> **The task**:
Set out exactly, line by line, the stretch of data below that begins at the line containing "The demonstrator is" and ends at the line containing "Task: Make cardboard", with both ends kept.

━━━━━━━━━━━━━━━━━━━━━━━━━━━━━━

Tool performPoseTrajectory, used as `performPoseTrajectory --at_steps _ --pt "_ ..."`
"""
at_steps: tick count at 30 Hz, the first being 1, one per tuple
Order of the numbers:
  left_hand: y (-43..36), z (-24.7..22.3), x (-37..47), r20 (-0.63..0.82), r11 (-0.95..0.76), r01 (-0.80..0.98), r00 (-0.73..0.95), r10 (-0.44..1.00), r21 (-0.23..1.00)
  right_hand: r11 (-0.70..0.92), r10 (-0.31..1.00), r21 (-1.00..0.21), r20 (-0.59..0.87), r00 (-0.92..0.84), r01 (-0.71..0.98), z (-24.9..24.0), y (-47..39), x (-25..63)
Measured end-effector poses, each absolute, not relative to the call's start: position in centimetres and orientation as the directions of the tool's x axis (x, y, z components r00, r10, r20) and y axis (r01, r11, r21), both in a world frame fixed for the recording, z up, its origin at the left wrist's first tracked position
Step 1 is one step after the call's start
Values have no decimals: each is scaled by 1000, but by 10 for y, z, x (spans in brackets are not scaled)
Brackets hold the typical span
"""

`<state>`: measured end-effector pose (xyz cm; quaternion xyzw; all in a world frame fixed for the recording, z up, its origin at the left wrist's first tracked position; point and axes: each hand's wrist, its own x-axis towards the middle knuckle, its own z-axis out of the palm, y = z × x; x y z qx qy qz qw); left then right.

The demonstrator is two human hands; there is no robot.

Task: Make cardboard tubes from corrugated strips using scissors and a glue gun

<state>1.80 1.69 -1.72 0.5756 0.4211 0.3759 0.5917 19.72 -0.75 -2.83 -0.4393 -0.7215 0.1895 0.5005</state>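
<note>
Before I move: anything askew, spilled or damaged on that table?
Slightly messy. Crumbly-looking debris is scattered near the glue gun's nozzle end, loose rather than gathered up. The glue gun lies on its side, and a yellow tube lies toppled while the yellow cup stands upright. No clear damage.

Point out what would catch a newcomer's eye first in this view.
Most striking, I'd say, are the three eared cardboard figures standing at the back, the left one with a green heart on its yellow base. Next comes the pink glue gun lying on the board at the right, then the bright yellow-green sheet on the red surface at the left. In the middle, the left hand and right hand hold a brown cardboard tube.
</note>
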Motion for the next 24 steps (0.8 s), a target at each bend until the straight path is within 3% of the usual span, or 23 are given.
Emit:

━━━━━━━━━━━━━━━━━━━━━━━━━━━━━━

> **Answer box**:
The demonstrator is two human hands; there is no robot.

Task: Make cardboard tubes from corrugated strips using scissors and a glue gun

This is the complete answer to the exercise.